Councillor Rob Stewart, Swansea Council Leader and chairman of the City Region’s task force, said: “Despite the UK Government not backing the previous proposals, we never gave up hope on the opportunity to deliver a major renewables project in Swansea Bay.

“An enormous amount of hard work has taken place behind the scenes to develop a new proposal that will generate clean, green power for many generations to come.

“The new proposal is a larger and more ambitious renewable energy development that’s built upon the natural tidal benefits of Swansea Bay and complementary technology to generate zero-carbon power.

“The tidal lagoon is at the heart of the new proposal and gives us the opportunity to create a new floating community of homes and businesses within the sea wall. This has already been successful in countries like Holland, Germany and Denmark, providing a sustainable solution to issues including population density and climate change.

“This project will place Swansea Bay at the forefront of worldwide marine energy innovation, create thousands of jobs, boost local supply chain businesses, and help develop a globally significant export industry in Swansea Bay.

“Importantly, the independent report has found this new proposal to be credible and financially viable with the potential to make savings of up to 30% on previous estimates.

“There’s considerable interest from major companies in turning this opportunity into a commercial reality, so we’re now keen to move forward.”

The Dragon Energy Island would be based on the footprint of the former lagoon proposal and would generate a combination of marine, solar and hydrogen energy.

The report is due to be considered by the Swansea Bay City Region’s Joint Committee before next steps are explored.

Construction could start in 2021, with the Dragon Energy Island potentially operational by the end of 2026.

Councillor Stewart added: “The Dragon Energy Island proposal meets all the needs of the Well-being of Future Generations Act, while also closely aligning to the Homes as Power Stations project due to be part-funded by the £1.3bn Swansea Bay City Deal.

“It will greatly reduce our carbon footprint and has the potential to benefit residents and businesses across Swansea and other parts of the City Region for over 120 years.

“Given the encouraging findings of the Holistic Capital report and the continued strength of support throughout South Wales and beyond for a project of this kind, we’re now more determined than ever to deliver.”


  1. All of those involved in this project and particularly those planning to part with their money, ignore burgeoning developments in advanced nuclear power plants at their peril. So, Swansea’s rate-payers – check if some of your council taxes are going into this scheme.

    The BWRX-300 SMR has a COD of 2028, so by the early/mid 2030s, this 300 MW SMR will be available at a cost of £452 billion – under 1/4 of the cost per MW of Hinkley and competitive to gas.

    With a design life of 60 years, a second build would be necessary to generate for the 120 year lifespan of this tidal scheme – that would cost £904 million – making both investment costs just about identical.

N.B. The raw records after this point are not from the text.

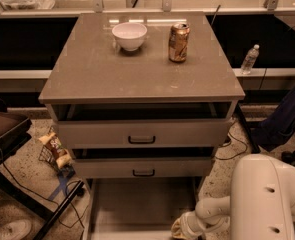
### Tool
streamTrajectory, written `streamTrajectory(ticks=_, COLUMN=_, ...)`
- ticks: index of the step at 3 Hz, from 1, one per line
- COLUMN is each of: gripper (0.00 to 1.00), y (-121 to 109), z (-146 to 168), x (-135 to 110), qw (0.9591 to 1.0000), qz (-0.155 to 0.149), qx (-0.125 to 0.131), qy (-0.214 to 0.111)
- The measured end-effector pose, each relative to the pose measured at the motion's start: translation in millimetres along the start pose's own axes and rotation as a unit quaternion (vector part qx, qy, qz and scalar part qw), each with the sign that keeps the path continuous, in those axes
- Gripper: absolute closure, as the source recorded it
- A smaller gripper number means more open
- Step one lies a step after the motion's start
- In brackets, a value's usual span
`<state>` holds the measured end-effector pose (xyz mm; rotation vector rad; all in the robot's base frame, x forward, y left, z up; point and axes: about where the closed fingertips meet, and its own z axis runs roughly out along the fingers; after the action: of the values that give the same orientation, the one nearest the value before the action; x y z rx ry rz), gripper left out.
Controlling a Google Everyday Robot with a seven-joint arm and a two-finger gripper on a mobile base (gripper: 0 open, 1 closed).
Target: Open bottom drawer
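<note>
The bottom drawer [142,204] stands pulled far out below the two upper drawer fronts, showing its plain pale grey interior. Its front panel and handle lie past the lower edge of the view. My gripper [183,228] sits at the drawer's near right corner, at the bottom edge of the picture, on the end of my white arm [267,199]. Whatever it holds is hidden.
The middle drawer [143,168] and top drawer [142,134] are each ajar by a small gap. A white bowl [129,35] and a drink can [178,42] stand on the cabinet top. A snack bag [54,151] and cables lie on the floor at left, a water bottle [250,59] at right.
</note>
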<state>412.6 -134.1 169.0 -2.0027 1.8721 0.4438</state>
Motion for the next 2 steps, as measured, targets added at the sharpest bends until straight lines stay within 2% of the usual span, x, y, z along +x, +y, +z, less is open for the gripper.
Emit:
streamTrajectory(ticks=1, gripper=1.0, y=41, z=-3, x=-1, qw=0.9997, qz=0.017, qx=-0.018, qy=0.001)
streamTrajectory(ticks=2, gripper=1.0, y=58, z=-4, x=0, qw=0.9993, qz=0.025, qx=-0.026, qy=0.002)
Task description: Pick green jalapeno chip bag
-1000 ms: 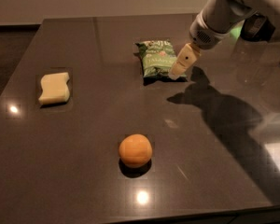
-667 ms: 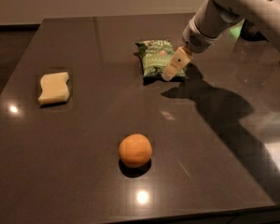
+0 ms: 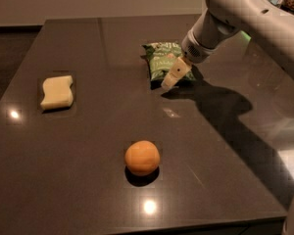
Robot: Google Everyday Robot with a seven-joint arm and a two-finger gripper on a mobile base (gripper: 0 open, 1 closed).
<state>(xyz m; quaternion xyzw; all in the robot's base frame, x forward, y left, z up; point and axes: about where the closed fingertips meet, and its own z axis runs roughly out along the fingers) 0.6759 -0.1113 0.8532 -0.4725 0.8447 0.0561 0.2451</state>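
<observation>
Okay, approach step: gripper [image 3: 175, 75] over the green jalapeno chip bag [image 3: 159, 58], upper middle (open? can't tell); next I'd lower, clamp.

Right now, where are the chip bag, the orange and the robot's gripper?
green jalapeno chip bag [image 3: 161, 60]: camera view, middle of its printed front.
orange [image 3: 142, 157]: camera view, centre of the fruit.
gripper [image 3: 169, 82]: camera view, its pale tip, over the bag's near edge.

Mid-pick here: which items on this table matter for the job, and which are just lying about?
Job:
- green jalapeno chip bag, far side
- hand, at the bag's near right edge

Lying about:
- pale yellow sponge, left
- orange, near front
</observation>
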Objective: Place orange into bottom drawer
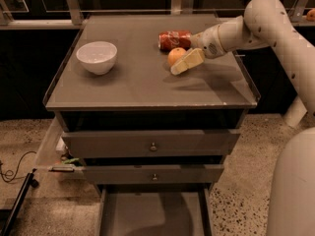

    But the BWRX-300 would generate 24/7 electricity, whereas a tidal scheme’s intermittent electricity requires CCGT backup. Much more importantly though, over 120 years, the two builds of BWRX-300s will generate over 4X more electricity, from a site the size of 2 football pitches.

    And the reason the cost per unit of electricity generated is 4X higher for the tidal scheme, is very simple – over 4X more materials and fossil-fuelled energy will be used, in mining, quarrying, transport and construction. And then there’s 1000X more scenic degredation, ecosystem destruction and species wipe-out that should concern true environmentalists.

    ‘Free energy’ from Mother Nature is a tragic delusion.